GOAL OF THE EXERCISE → Repeat the listing exactly. Do not carry over any pictures.

·····

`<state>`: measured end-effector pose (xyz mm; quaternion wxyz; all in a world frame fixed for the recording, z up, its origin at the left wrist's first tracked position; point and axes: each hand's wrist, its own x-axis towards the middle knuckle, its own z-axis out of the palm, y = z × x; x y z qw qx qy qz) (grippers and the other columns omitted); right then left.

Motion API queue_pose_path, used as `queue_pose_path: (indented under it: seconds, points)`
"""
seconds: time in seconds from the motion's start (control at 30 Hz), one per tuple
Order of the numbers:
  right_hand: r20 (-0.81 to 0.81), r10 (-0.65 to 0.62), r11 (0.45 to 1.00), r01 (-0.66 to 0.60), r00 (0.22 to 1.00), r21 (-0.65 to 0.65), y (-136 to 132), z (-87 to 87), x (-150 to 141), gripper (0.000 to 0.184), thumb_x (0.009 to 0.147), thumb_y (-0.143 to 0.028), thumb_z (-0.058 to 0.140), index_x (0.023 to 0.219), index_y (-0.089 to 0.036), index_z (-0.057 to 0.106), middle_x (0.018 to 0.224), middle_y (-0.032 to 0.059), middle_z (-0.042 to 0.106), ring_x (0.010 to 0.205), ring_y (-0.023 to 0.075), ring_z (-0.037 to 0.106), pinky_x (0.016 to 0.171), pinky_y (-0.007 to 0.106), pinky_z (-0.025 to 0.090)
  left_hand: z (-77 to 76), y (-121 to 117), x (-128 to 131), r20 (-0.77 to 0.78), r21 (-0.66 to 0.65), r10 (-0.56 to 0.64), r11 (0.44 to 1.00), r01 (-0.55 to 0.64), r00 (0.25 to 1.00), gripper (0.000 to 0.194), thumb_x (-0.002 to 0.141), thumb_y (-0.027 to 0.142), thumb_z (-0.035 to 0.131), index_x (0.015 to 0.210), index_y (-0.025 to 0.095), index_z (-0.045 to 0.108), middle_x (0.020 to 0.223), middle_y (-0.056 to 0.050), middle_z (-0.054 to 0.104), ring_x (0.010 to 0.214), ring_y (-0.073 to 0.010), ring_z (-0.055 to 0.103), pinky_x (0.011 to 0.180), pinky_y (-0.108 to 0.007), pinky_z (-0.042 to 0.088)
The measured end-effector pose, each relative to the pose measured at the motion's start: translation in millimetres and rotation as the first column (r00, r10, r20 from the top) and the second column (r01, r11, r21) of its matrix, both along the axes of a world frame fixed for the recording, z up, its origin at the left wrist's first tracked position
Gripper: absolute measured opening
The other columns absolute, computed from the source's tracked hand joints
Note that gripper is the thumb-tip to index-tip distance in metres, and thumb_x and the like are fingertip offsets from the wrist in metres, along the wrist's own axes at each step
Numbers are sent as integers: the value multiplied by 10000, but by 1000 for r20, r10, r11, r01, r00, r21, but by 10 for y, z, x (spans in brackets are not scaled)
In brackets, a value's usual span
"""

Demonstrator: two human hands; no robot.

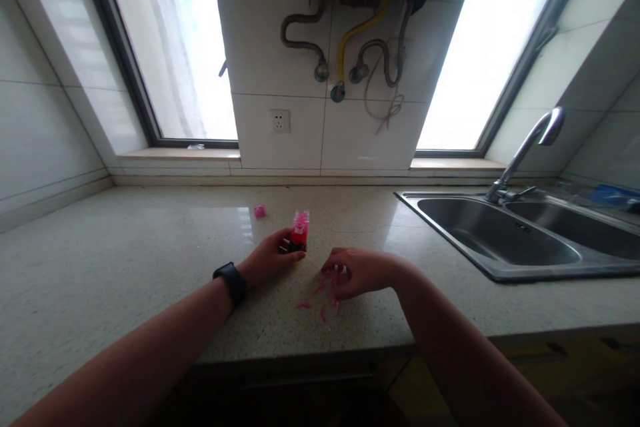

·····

WRITTEN RESPONSE →
`<state>`: measured end-effector pose (xyz mm; quaternion wxyz; all in a world frame fixed for the recording, z up, its origin at the left wrist's first tracked position; point and axes: each hand's wrist, its own x-axis towards the middle knuckle, its own z-axis out of the palm, y = z × x; x y z qw qx qy qz) (grippers and the other columns omitted); right then left.

Motion API queue_pose_path, used as `queue_pose_path: (indented under it: seconds, points)`
"""
seconds: time in seconds from the motion's start (control at 30 Hz), one per tuple
Order of the numbers:
  right_hand: r20 (-0.81 to 0.81), r10 (-0.65 to 0.62), r11 (0.45 to 1.00), r01 (-0.66 to 0.60), r00 (0.22 to 1.00), r21 (-0.65 to 0.65), y (-136 to 132), z (-87 to 87), x (-150 to 141), gripper (0.000 to 0.184), thumb_x (0.009 to 0.147), thumb_y (-0.143 to 0.028), thumb_z (-0.058 to 0.140), index_x (0.023 to 0.219), index_y (-0.089 to 0.036), index_z (-0.057 to 0.106), middle_x (0.018 to 0.224), middle_y (-0.032 to 0.059), middle_z (-0.042 to 0.106), ring_x (0.010 to 0.205), ring_y (-0.023 to 0.075), ring_z (-0.037 to 0.106), pinky_x (0.016 to 0.171), pinky_y (-0.007 to 0.106), pinky_z (-0.025 to 0.090)
  left_hand: z (-77 to 76), y (-121 to 117), x (-128 to 131), r20 (-0.77 to 0.78), r21 (-0.66 to 0.65), r10 (-0.56 to 0.64), r11 (0.44 to 1.00), r01 (-0.55 to 0.64), r00 (0.25 to 1.00), gripper (0.000 to 0.194), thumb_x (-0.002 to 0.141), thumb_y (-0.027 to 0.142), thumb_z (-0.035 to 0.131), index_x (0.015 to 0.210), index_y (-0.025 to 0.095), index_z (-0.045 to 0.108), middle_x (0.020 to 0.223), middle_y (-0.056 to 0.050), middle_z (-0.054 to 0.104), ring_x (0.010 to 0.214), ring_y (-0.073 to 0.010), ring_z (-0.055 to 0.103), pinky_x (0.011 to 0.180), pinky_y (-0.108 to 0.007), pinky_z (-0.042 to 0.088)
The measured end-effector pose, each relative to the pose measured at the motion's start: translation in millimetres and rotation as the first column (r00, r10, r20 from the top) and the second column (r01, r11, r21) of its matrix, both along the axes of a world frame fixed for the recording, z up, its origin at the left wrist's first tracked position
Gripper: absolute measured opening
The other columns absolute, computed from the source's tracked hand joints
Note that gripper is the thumb-tip to index-tip distance in metres, and thumb_x and the like are fingertip offsets from the wrist in metres, along the wrist's own axes at each step
Numbers are sent as integers: the value multiplied by 10000, but by 1000 for r20, r10, r11, r01, r00, r21, but by 10 for y, z, x (spans in brackets are not scaled)
In brackets, a value's usual span
"""

Demonstrator: two human hands; no robot.

That concludes the output for this exercise.